- _Work request_
Pictures should be excluded; otherwise, copy every entry exactly.
=== Provided data ===
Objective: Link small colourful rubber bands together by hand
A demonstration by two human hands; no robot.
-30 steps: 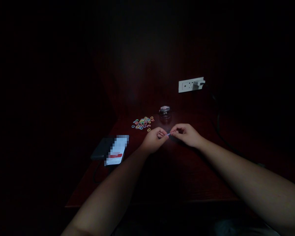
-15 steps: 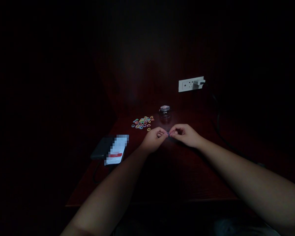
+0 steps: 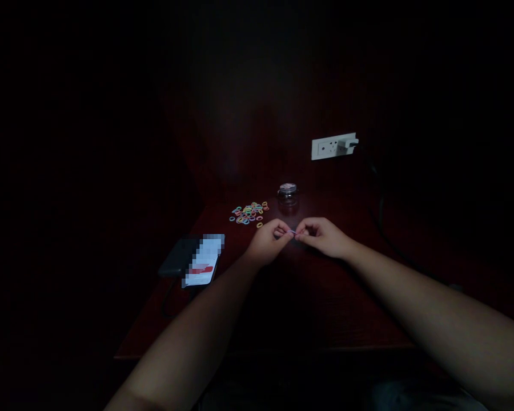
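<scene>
Between my fingertips, over the middle of the dark red table (image 3: 308, 308), is a small purple hair tie (image 3: 293, 232). My left hand (image 3: 269, 241) pinches its left end between thumb and forefinger. Its right end sits in the pinch of my right hand (image 3: 324, 235). The fingers cover most of the band. Several coloured hair ties (image 3: 248, 213) lie in a loose heap just beyond my left hand. Behind both hands stands a clear jar (image 3: 288, 197) with a lid on it.
At the left of the table a lit phone (image 3: 205, 262) lies against a dark flat box-like thing (image 3: 175, 260). A white wall socket (image 3: 333, 146) holds a plug, and its dark cable (image 3: 381, 211) runs down along the right side. The surroundings are very dark.
The fingertips have drawn slightly closer together, and less of the purple hair tie shows than a second ago. The heap, jar and phone stay where they were.
</scene>
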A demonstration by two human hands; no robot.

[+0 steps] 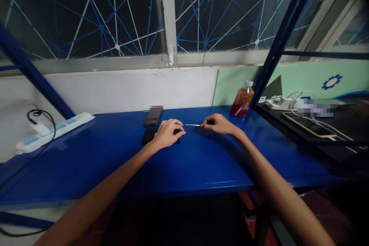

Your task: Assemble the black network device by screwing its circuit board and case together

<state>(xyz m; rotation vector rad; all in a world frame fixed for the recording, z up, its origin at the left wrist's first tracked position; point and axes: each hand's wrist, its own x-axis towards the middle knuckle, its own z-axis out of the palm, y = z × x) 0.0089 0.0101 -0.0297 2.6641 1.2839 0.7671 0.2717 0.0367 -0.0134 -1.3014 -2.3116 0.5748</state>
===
- _Solution_
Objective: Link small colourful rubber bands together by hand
A demonstration by two human hands; no robot.
-30 steps: 
-15 steps: 
+0 steps: 
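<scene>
Between my fingertips, over the middle of the dark red table (image 3: 308, 308), is a small purple hair tie (image 3: 293, 232). My left hand (image 3: 269, 241) pinches its left end between thumb and forefinger. Its right end sits in the pinch of my right hand (image 3: 324, 235). The fingers cover most of the band. Several coloured hair ties (image 3: 248, 213) lie in a loose heap just beyond my left hand. Behind both hands stands a clear jar (image 3: 288, 197) with a lid on it.
At the left of the table a lit phone (image 3: 205, 262) lies against a dark flat box-like thing (image 3: 175, 260). A white wall socket (image 3: 333, 146) holds a plug, and its dark cable (image 3: 381, 211) runs down along the right side. The surroundings are very dark.
The fingertips have drawn slightly closer together, and less of the purple hair tie shows than a second ago. The heap, jar and phone stay where they were.
</scene>
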A demonstration by two human hands; no robot.

[+0 steps] 

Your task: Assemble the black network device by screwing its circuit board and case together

<state>(xyz m; rotation vector rad; all in a world frame fixed for the recording, z up, its origin at the left wrist's first tracked position; point and axes: each hand's wrist, its own x-axis towards the middle knuckle, its own z-axis out of the palm, y = z × x) 0.0089 0.0101 -0.0297 2.6641 1.2839 0.7671 0.2717 0.0367 -0.0134 -1.3014 -2.3116 0.5748</state>

No further answer is needed.